| Aim of the task |
Once you have located the line containing "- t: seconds" in the material below, return it exactly along with each line after it through the line containing "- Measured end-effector".

| Data section |
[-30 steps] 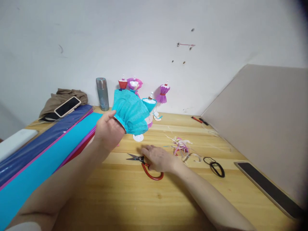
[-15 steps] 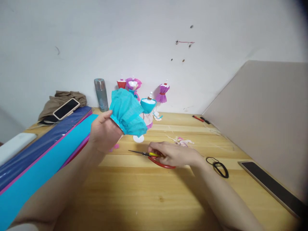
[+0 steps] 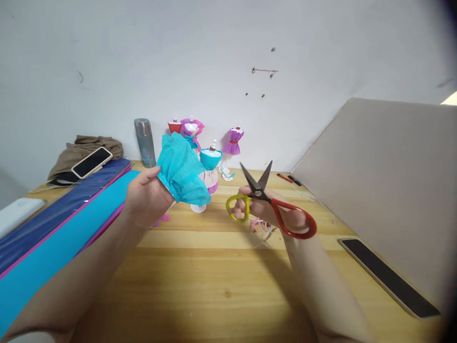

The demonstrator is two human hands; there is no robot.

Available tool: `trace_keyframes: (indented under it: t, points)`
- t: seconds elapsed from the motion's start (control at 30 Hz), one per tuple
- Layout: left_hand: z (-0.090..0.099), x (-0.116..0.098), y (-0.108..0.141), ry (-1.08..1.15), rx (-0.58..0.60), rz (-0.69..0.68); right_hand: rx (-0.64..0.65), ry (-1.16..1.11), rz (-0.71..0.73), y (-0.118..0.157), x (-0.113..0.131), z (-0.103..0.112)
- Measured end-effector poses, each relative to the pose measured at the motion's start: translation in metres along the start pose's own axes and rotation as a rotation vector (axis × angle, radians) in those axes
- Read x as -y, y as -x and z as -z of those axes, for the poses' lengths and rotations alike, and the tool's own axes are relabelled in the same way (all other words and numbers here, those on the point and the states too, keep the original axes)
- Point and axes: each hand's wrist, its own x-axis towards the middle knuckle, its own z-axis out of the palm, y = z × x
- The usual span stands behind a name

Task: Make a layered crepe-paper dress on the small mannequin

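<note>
A gathered piece of turquoise crepe paper [image 3: 183, 169] is held by its narrow edge in my left hand [image 3: 148, 197], thumb in front and palm turned up. My right hand [image 3: 264, 207] has its fingers through the handles of the scissors [image 3: 257, 192], one yellow and one red. Their blades are spread and point upward, apart from the paper. Just behind the paper stands a small dress form [image 3: 210, 158] with a turquoise top and a pale pink skirt. Paper scraps [image 3: 262, 228] lie on the table below my right hand.
Small dress forms, one in purple [image 3: 234, 142], stand by the wall next to a metal flask [image 3: 144, 143]. On the left are crepe paper sheets [image 3: 71, 214], a phone [image 3: 92, 162] and brown cloth [image 3: 84, 147]. A dark flat device [image 3: 389, 276] lies on the right.
My right hand has lifted the scissors from low over the table and turned them upright, and their blades have opened. My left hand still holds the turquoise paper. The view has shifted slightly.
</note>
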Motion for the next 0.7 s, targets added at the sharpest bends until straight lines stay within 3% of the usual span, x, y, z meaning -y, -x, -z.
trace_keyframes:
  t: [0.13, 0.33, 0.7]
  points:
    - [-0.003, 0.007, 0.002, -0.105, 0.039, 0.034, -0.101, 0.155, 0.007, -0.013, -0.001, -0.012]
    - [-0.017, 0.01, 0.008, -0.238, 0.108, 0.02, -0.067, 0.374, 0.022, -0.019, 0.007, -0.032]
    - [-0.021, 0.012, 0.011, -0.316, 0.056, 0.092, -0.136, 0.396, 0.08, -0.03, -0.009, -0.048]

| Your solution |
- t: seconds elapsed from the motion's start (control at 30 Hz), one per tuple
- Layout: left_hand: z (-0.090..0.099), x (-0.116..0.098), y (-0.108..0.141), ry (-1.08..1.15), rx (-0.58..0.60), rz (-0.69..0.68); right_hand: rx (-0.64..0.65), ry (-1.16..1.11), rz (-0.71..0.73), y (-0.118..0.157), x (-0.113..0.131), z (-0.103..0.112)
- Measured end-effector poses, each relative to the pose measured at the motion's start: translation in metres along the start pose's own axes and rotation as a rotation vector (axis × angle, radians) in those axes

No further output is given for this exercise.